In 2014, four years after her accident, Ms. Hill moved to Los Angeles to pursue her dream of becoming a professional dancer.

“It was very, very difficult to break into the industry as a person with a disability here in Los Angeles,” she said. “People looked at me like I didn’t belong. Choreographers didn’t give me the time I needed.”

But she continued to go to class, she said, “because I thought, ‘My passion for dance is so much stronger than what you think about me.’”

As a performer, Ms. Hill uses social media extensively, recording her dances, creating concept videos and vlogging. Many of today’s Rollettes initially reached out to her after seeing her online, writing letters and also recording videos of themselves dancing.

She accomplished what she set out to do: she created an unrepentant sisterhood of girls that supports others. Through the Rollettes, she has developed a close circle of friends, performed across the country, and highlighted support spaces for women with disabilities, all while building her own. In January, she and her husband Jason Bloomfield, a financial advisor, became new parents and named their daughter Jaelyn Jean Bloomfield.

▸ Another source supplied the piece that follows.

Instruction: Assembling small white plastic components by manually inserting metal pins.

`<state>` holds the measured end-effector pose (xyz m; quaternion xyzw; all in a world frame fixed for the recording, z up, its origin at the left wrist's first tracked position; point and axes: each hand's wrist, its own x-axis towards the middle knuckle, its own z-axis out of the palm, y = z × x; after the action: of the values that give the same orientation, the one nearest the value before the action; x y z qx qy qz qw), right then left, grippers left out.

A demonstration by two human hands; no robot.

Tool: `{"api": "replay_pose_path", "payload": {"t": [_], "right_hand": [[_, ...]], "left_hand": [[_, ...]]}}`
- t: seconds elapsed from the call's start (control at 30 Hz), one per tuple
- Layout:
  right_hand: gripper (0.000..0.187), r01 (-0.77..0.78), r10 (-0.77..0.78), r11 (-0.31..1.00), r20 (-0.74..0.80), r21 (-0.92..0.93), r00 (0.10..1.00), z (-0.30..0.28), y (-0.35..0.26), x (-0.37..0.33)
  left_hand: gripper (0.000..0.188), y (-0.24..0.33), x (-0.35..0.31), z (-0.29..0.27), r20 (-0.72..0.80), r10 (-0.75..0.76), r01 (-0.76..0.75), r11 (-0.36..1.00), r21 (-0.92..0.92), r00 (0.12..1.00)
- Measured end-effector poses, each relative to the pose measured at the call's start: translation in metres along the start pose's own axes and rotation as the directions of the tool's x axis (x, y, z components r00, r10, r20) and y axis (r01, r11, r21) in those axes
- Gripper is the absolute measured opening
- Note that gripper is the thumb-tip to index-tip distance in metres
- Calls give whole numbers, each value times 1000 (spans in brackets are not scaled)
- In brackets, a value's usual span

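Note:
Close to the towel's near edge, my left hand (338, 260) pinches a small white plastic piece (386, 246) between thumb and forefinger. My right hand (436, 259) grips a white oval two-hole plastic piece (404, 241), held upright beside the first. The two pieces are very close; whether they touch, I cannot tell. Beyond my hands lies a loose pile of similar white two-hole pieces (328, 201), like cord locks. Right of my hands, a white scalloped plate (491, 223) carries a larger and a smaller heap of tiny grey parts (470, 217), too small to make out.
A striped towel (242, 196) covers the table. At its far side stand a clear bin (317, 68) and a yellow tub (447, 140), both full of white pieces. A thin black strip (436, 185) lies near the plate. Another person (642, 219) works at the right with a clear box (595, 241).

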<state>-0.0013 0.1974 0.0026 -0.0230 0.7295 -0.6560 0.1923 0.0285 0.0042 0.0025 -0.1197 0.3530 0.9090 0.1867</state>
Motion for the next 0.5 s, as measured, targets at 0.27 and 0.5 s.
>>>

Ms. Hill is aware that people view companies like hers as charities and are unable to recognize the Rollettes through the lens of success. “I have these older men that I have to convince that my company is worth something,” she said.

But she still perseveres. She has ambitious plans for the future of the Rollettes and wants to continue telling her personal story. She was even asked to serve as a consultant on a new dance drama being developed by Disney, “Grace,” about a paralyzed dancer.

The film could bring more visibility to the estimated 3.3 million wheelchair users in the United States, a community that often feels invisible. It almost sounds like another retelling of Ms. Hill’s story.